A Optimization of the PDC dimerization reaction on [H2N-USPGYS-NH2]2 model peptide 1. Site-specific PDC dimerization of B Gephyrin Binding Peptide 3a diselenide 9; C Prostate-Specific Membrane Antigen (PSMA) Binding Peptide diselenide 10; D CXCL1451-77 diselenide 11 to afford the reductively stable selenoether-linked peptide dimers 6–8. Analytical HPLC and ESI-MS of the purified selenoether products data are inset. E Observation of selanylphosphonium 14 when CaM (K148U) diselenide 12 was submitted to optimized PDC conditions. HRMS data inset showing [M + 10H+]10+ ions of the deselenized CaM (A148) (13) as the major product together with selanylphosphonium adduct 14. PTA = 1,3,5-triaza-7-phosphaadamantane, MeCN acetonitrile, AU absorbance units. Created with BioRender.com.
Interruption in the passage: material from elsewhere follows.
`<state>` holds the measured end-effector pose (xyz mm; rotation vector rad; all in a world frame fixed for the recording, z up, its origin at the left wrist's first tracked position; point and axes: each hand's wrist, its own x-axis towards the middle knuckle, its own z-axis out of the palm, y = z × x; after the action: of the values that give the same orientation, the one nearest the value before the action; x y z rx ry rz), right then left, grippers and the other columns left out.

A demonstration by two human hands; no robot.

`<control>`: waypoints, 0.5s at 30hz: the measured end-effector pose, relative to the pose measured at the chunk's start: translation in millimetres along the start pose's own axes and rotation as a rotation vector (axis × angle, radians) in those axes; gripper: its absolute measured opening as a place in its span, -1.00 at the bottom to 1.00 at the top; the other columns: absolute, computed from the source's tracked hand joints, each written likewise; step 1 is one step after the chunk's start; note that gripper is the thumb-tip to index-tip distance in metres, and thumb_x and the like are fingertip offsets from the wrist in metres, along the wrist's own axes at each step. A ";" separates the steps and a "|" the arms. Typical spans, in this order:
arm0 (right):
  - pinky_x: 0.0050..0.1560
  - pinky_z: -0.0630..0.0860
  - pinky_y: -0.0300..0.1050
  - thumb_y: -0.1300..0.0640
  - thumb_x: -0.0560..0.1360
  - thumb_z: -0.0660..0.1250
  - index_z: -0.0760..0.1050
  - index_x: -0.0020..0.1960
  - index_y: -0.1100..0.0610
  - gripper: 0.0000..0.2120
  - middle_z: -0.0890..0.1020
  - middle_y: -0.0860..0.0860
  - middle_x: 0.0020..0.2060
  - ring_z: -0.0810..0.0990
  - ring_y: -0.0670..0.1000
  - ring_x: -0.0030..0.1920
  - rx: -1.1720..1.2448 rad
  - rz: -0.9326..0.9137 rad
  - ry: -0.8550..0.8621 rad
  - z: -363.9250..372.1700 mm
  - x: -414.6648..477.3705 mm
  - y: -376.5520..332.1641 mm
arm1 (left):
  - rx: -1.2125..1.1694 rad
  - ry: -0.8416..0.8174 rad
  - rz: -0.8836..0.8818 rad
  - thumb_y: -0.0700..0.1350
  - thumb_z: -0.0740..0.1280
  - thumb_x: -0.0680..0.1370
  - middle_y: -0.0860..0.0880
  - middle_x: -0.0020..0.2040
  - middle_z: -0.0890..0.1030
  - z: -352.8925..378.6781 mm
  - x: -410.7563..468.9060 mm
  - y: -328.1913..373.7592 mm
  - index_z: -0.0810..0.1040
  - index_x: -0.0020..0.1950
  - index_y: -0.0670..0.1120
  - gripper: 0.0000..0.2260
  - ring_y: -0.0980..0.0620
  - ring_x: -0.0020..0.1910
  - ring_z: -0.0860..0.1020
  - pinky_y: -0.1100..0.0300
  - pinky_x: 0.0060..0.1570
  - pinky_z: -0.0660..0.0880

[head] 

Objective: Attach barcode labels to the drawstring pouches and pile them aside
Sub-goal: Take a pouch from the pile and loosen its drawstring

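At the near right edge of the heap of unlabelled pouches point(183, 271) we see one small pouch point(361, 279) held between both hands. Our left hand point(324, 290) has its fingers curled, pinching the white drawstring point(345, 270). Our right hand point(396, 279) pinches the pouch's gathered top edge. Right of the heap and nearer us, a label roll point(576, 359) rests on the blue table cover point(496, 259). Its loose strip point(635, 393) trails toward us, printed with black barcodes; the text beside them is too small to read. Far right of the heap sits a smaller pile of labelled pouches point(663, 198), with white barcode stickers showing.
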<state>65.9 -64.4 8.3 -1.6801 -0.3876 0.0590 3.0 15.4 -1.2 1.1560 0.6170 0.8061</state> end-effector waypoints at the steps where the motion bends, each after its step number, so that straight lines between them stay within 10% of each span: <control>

Site-specific dimerization of selenopeptides via PDC
With optimized conditions for the PDC transformation in hand, we next sought to demonstrate the utility of the methodology for the rapid and efficient generation of three selenoether-linked homo-dimeric target peptides that are known to exhibit improved activity in dimeric form; these included gephyrin-binding peptide 3a76 (GBP3a) (6), prostate-specific membrane antigen binding peptide77 (PSMABP) (7) and a peptide derived from the C-terminal region of the CXC chemokine ligand 14, CXCL1451-77 (8)78. Following synthesis of the diselenide dimer peptides 9–11 by solid-phase peptide synthesis (Supplementary Figs. 27–29), each was subjected to the optimized PDC conditions (vide supra) and led to excellent conversions to the corresponding selenoether-linked dimers, 6–8 (isolated yields: 51–65% following reverse-phase HPLC purification, Fig. 1B–D, Supplementary Figs. 30–35). To probe the limits of this PDC dimerization methodology, we next subjected a recombinant calmodulin (CaM) protein diselenide dimer (12), bearing a Lys-148 to Sec mutation [CaM (K148U)], to the PDC conditions (Fig. 1E). This selenoprotein was expressed using a Sec-incorporating amber-suppression platform in the evolved Sec-dependent E. coli β_UU3-T7 strain and employing an engineered tRNASec, based on recent reports by Ellington and co-workers (see Supplementary Figs. 36–39)79,80. Interestingly, when CaM (K148U) diselenide (12) was subjected to the optimized PDC conditions, instead of dimerization, we observed near-exclusive deselenization of Sec-148 to Ala to afford 13, together with a species corresponding to a selanylphosphonium adduct of CaM (K148U) (14) (Fig. 1E, Supplementary Figs. 40 and 41). We hypothesized that this PTA adduct was a genuine intermediate in the PDC reaction pathway and therefore sought to capitalize on this finding to systematically interrogate the mechanism of the reaction using photophysical and computational experiments.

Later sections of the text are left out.